REQUIRED WORK: The required output is the lines below from the line containing "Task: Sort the" to the line containing "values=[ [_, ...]", inclusive, retyped exactly. No other lines belong in it.
━━━━━━━━━━━━━━━━━━━━━━━━━━━━━━
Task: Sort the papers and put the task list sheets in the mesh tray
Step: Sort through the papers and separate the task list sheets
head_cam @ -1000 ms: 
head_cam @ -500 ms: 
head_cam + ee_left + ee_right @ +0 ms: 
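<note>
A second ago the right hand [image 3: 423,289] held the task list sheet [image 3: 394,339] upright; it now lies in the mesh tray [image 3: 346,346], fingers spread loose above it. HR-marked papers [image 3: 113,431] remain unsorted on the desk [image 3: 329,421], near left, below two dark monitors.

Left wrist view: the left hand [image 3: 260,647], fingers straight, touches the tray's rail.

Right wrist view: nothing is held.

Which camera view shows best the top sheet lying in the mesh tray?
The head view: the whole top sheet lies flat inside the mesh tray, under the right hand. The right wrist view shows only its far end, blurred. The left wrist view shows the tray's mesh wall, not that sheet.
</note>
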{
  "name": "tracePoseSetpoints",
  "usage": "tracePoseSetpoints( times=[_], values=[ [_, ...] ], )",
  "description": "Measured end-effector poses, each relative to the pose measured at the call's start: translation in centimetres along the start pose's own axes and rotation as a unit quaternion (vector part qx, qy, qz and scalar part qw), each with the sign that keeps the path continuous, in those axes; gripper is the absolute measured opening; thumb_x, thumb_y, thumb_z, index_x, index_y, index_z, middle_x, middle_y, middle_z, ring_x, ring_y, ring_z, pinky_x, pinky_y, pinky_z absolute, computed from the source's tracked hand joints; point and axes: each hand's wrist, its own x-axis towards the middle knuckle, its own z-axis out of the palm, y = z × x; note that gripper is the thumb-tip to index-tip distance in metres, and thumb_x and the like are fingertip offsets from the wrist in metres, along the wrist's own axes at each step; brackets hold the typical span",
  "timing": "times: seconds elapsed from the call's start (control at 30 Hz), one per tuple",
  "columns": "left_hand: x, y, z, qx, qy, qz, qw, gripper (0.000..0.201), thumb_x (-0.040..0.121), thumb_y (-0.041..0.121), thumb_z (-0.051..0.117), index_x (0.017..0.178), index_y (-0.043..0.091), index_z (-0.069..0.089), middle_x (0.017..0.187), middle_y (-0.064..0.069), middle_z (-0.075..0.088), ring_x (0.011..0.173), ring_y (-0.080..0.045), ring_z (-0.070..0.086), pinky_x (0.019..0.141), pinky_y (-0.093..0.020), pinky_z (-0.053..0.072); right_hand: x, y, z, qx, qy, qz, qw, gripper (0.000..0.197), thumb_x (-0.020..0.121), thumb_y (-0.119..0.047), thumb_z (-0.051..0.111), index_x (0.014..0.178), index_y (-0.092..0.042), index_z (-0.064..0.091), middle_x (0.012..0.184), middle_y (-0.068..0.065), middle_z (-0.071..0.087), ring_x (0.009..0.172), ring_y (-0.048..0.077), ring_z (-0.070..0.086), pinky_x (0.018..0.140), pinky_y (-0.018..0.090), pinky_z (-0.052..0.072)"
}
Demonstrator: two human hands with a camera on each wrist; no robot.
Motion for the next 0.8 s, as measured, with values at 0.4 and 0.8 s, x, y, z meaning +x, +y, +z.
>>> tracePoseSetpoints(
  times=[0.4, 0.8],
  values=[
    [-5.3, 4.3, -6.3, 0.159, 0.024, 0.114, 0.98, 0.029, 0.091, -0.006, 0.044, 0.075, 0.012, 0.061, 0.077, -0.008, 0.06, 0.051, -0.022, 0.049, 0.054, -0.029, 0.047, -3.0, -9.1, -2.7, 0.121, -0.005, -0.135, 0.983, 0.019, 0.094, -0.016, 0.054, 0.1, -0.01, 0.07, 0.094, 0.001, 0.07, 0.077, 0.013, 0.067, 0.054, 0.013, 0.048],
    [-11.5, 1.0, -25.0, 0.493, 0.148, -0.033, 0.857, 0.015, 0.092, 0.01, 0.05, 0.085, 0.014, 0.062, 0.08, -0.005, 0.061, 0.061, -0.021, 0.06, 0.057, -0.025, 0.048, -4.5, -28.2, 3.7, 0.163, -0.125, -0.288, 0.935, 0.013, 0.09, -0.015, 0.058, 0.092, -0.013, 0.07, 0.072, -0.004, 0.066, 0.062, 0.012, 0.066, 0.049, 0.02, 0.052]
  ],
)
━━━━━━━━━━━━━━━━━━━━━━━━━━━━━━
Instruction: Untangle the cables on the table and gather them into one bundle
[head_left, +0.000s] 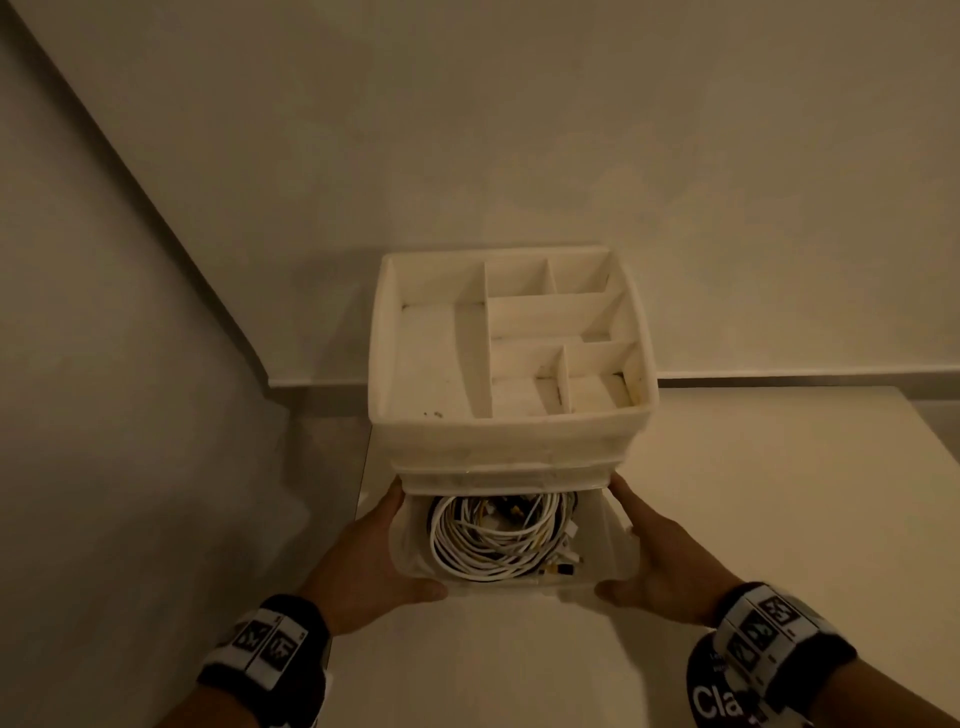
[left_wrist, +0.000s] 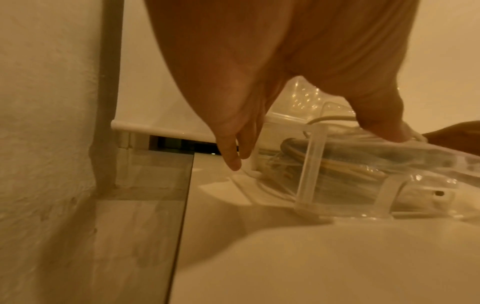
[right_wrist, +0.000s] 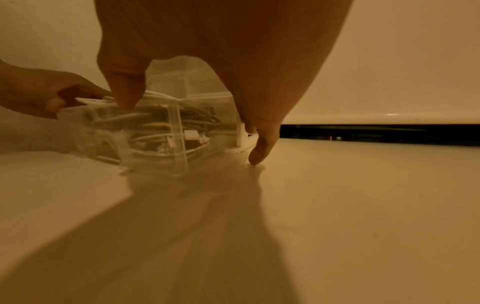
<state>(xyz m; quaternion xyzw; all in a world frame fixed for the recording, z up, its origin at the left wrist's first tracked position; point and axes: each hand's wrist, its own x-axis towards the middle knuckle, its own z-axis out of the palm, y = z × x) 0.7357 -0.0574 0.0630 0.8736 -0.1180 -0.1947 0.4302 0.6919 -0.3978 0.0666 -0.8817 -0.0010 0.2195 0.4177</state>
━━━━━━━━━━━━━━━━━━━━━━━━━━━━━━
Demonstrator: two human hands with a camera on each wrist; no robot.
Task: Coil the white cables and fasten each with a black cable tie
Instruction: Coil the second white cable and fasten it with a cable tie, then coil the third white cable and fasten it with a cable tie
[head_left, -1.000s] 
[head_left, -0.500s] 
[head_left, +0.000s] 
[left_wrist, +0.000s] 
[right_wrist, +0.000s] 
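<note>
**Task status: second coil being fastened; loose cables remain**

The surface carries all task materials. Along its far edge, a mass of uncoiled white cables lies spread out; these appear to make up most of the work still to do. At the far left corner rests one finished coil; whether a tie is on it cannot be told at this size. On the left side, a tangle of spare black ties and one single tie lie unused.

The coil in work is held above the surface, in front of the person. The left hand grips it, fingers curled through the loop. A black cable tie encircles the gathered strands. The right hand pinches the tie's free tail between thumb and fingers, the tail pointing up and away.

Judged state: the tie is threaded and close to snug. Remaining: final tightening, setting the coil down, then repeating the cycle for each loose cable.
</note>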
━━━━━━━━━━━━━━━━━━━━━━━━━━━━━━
RESULT OF THIS EXERCISE:
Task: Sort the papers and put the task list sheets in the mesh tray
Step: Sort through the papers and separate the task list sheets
head_cam @ -1000 ms: 
head_cam @ -500 ms: 
head_cam + ee_left + ee_right @ +0 ms: 
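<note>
A second ago the right hand [image 3: 423,289] held the task list sheet [image 3: 394,339] upright; it now lies in the mesh tray [image 3: 346,346], fingers spread loose above it. HR-marked papers [image 3: 113,431] remain unsorted on the desk [image 3: 329,421], near left, below two dark monitors.

Left wrist view: the left hand [image 3: 260,647], fingers straight, touches the tray's rail.

Right wrist view: nothing is held.

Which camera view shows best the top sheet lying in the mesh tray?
The head view: the whole top sheet lies flat inside the mesh tray, under the right hand. The right wrist view shows only its far end, blurred. The left wrist view shows the tray's mesh wall, not that sheet.
</note>
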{
  "name": "tracePoseSetpoints",
  "usage": "tracePoseSetpoints( times=[_], values=[ [_, ...] ], )",

Nothing remains to be done, and the exercise is complete.